Billionaire venture capitalist Peter Thiel has quietly left Y Combinator as a part-time partner, Buzzfeed reported over the weekend. The actual timeline is unclear and possibly messy.
The news wasn’t announced by either party, but was discovered in an inconspicuous update in a March 2015 blog post by Sam Altman, president of Y Combinator.
BuzzFeed (BZFD) reported that the termination might have actually happened around October 30, based on editing logs shown in the blog post’s source code.
But Thiel may have parted ways with Y Combinator even earlier. In February, Kat Manalac, Y Combinator’s director of outreach and a cofounder of Reddit (RDDT), told TechCrunch that Thiel was already not very involved with Y Combinator.
The 2015 blog post, entitled “Welcome Peter,” announced Thiel’s arrival at Y Combinator as a part-time partner. Y Combinator’s part-time partner program runs in six-month terms, where participants attend individual office hours to advise startup founders.
In the blog post, Altman expressed his concern about the potential conflict of interest between Thiel’s new role and his stakes in Y Combinator’s competing firms. “We generally won’t bring on people that are involved with other investing firms given the obvious conflict, but Peter is so good we felt like we had to make an exception,” he wrote.
Thiel cofounded PayPal (PYPL) in 1998 and was the first outside investor of Facebook (META). He is also an investor in SpaceX and AirBnb (ABNB), through his venture fund Founders Fund. Forbes estimates Thiel’s net worth at $2.6 billion, as of 2017.
However, it was Thiel’s political involvement that turned out to be even more troubling.
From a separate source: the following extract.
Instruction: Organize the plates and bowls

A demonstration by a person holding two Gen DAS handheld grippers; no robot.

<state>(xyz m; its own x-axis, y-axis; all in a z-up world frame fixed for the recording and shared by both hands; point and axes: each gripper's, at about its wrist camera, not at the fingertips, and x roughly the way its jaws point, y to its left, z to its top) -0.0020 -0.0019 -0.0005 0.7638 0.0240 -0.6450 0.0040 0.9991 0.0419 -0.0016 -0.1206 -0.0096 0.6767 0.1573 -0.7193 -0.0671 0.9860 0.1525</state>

Thiel was a vocal supporter of Donald Trump in the 2016 presidential election, and donated $1.25 million to Trump’s campaign. This put many anti-Trump Silicon Valley venture capitalists against Theil, and created strain in Y Combinator’s regular business.
When Y Combinator took in The American Civil Liberties Union, a nonprofit promoting civil rights and legal causes, as a profile company in February, entrepreneurs and investors in the startups circle expressed concerns over Thiel’s connection with Trump. A venture capitalist told TechCrunch that he didn’t want someone so close to Trump to be privy to the nonprofit’s inside information.
Altman, who openly voted against Trump, said in an October 2016 tweet that he would not fire someone for political disagreements.
Altman has established a norm of announcing new partner hires through company blog posts, but has rarely given equal publicity to employee departures. Much like for Thiel, Altman quietly reported the departures of two former part-time partners, Kevin Hale, CEO of Wufoo, and Marcus Segal, former operation chief of Zynga, in notes and updates in their arrival posts.
Y Combinator is one of the most prolific and successful venture capital firms in the country. Founded in 2005, the startup incubator has invested in more than 1,400 early-stage companies. Many—Reddit, Dropbox and Airbnb—have become large household names. The combined market valuation of Y Combinator’s companies exceeds $80 billion, according to the company website.
Y Combinator couldn’t be reached for immediate comment.